▶ Problem requirements: Would you please copy each line below that includes the string "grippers"?

Information shown START

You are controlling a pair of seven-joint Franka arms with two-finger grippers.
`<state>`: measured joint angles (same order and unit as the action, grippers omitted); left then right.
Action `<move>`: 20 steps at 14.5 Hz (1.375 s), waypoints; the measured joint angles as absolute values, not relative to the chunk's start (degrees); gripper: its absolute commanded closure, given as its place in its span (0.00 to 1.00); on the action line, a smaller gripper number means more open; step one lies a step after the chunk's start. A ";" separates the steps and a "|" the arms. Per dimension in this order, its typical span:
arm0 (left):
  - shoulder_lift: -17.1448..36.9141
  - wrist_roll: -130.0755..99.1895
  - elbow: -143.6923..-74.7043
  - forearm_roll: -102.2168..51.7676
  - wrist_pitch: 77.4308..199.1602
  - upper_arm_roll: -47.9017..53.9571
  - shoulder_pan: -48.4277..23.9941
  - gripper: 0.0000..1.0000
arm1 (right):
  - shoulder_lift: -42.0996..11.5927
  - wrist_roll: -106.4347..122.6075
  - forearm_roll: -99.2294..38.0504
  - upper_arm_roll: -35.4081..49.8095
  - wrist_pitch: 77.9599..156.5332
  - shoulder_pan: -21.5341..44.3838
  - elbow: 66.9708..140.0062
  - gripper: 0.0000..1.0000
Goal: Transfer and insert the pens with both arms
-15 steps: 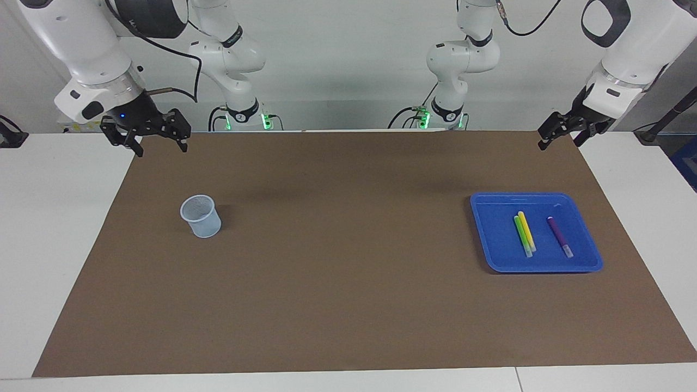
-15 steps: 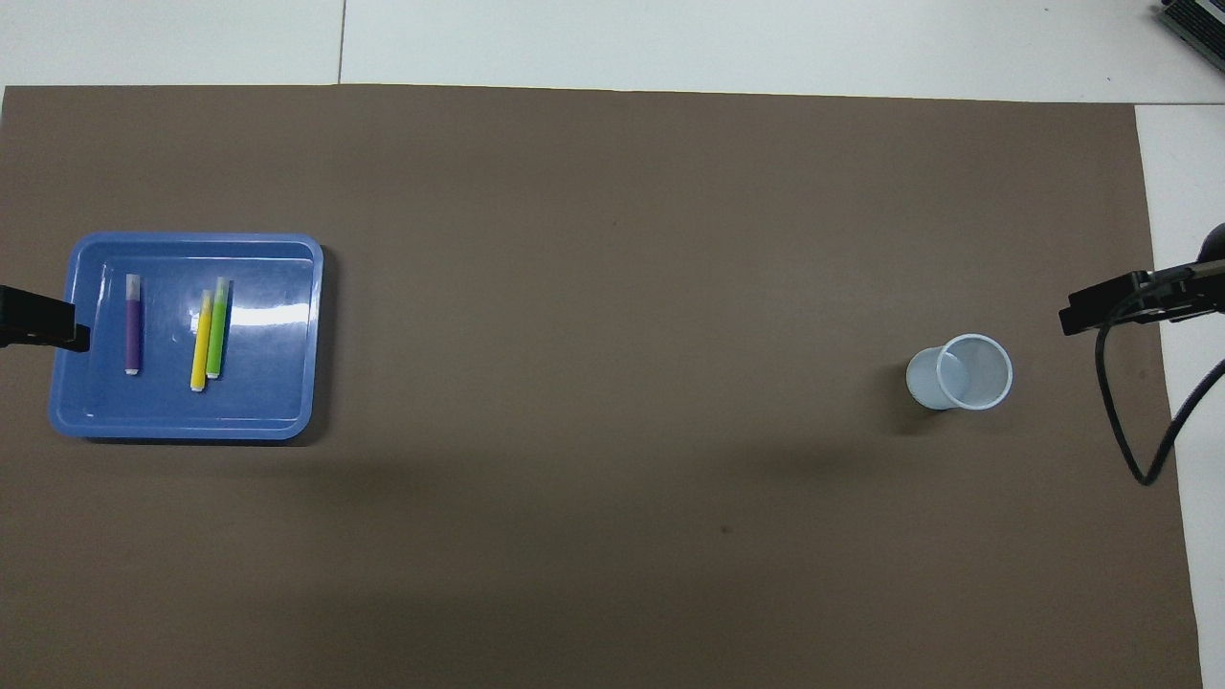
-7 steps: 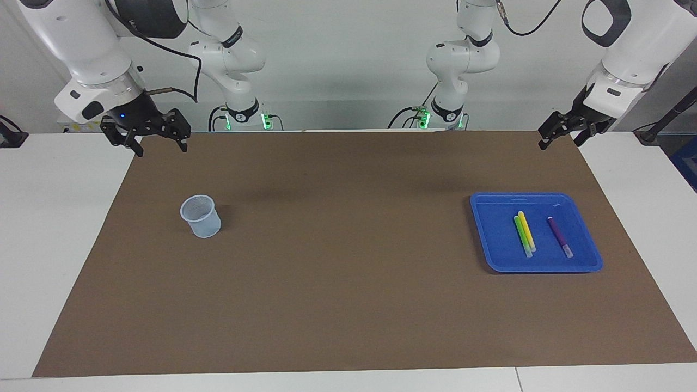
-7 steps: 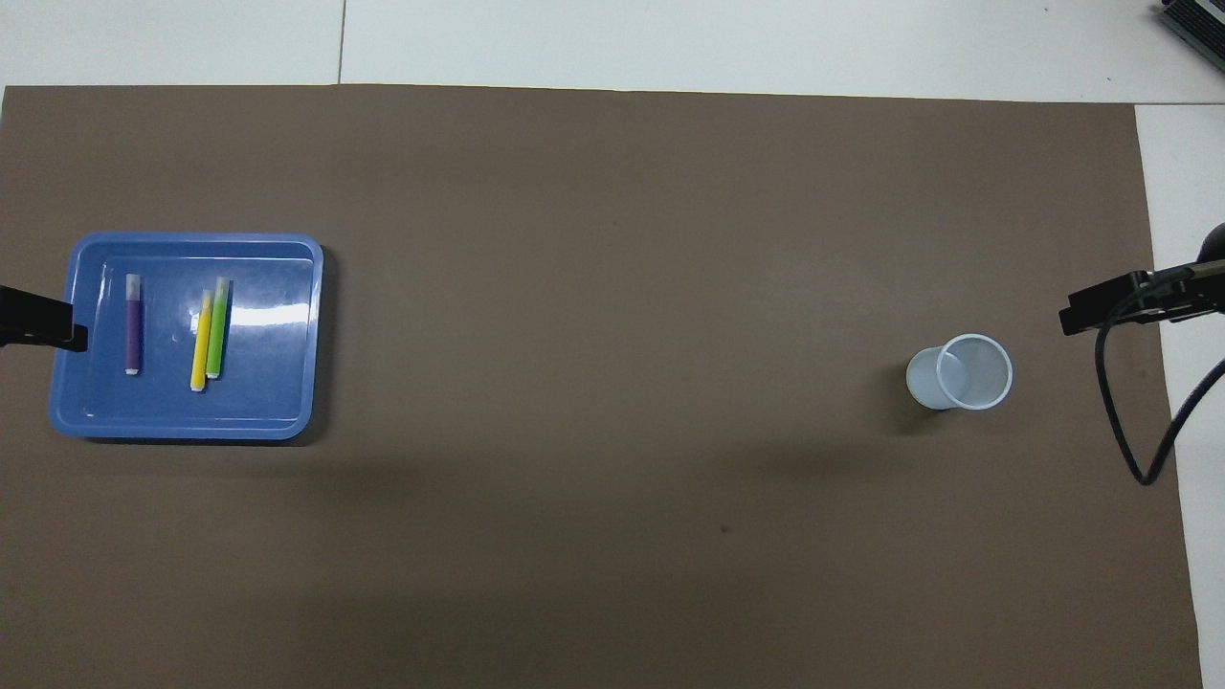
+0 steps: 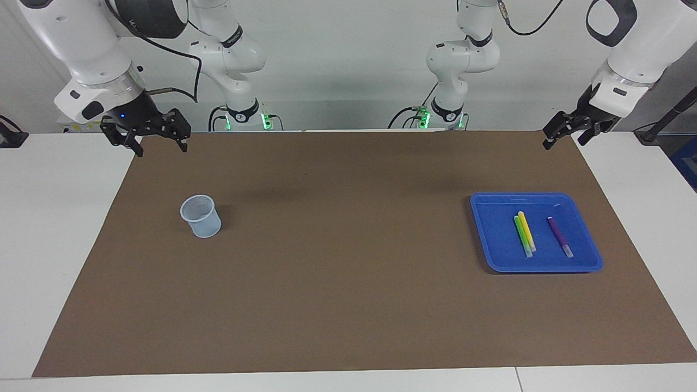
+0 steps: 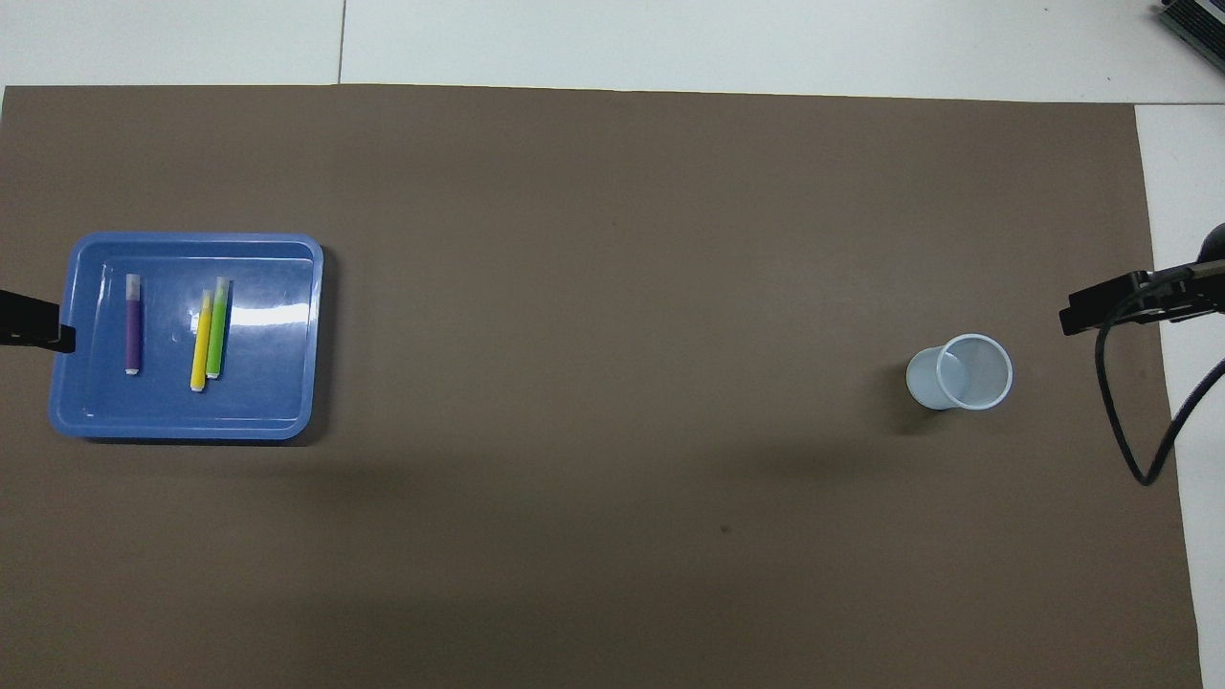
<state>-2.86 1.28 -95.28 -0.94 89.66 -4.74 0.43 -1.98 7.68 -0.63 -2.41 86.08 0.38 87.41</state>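
Note:
Three pens lie in a blue tray (image 5: 493,250) toward the left arm's end of the table: green (image 5: 522,235) and yellow (image 5: 527,231) touching side by side, purple (image 5: 559,236) apart from them. They also show in the overhead view: green (image 6: 217,327), yellow (image 6: 201,340), purple (image 6: 133,323). My left gripper (image 5: 562,142) is open and empty, raised over the mat's edge by the tray (image 6: 191,426); its tip (image 6: 38,323) shows in the overhead view. My right gripper (image 5: 162,149) is open and empty, raised over the mat's corner near the cup.
A pale blue plastic cup (image 5: 201,216) stands upright and empty toward the right arm's end of the brown mat (image 5: 337,272); it also shows from above (image 6: 962,373). A black cable (image 6: 1129,450) hangs from the right wrist.
My left gripper has drawn back slightly toward its own end of the table and risen a little. The right gripper, pens and cup have not moved.

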 measured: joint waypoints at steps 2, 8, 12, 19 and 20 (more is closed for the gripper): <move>-3.29 1.26 -95.26 -0.93 89.66 -4.84 0.85 0.00 | -1.98 7.68 -0.63 -2.41 86.08 0.38 87.41 0.00; -6.04 1.21 -100.75 -0.92 94.90 -5.07 3.39 0.00 | -1.98 7.68 -0.63 -2.40 86.08 0.39 87.41 0.00; -5.38 1.21 -106.03 -0.91 103.33 -4.66 3.33 0.00 | -1.98 7.68 -0.67 -1.98 86.05 0.65 87.41 0.00; 4.74 1.22 -107.59 -0.91 114.31 -4.40 3.27 0.00 | -1.98 7.68 -5.55 -1.45 85.37 1.19 87.41 0.00; 5.92 1.23 -108.31 -0.91 116.32 -4.34 3.26 0.00 | -1.98 7.75 -5.89 -1.45 85.37 1.19 87.41 0.00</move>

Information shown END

▶ Answer:
You are controlling a pair of seven-joint Franka arms with two-finger grippers.
`<state>`: measured joint angles (same order and unit as the action, grippers omitted); left then right.

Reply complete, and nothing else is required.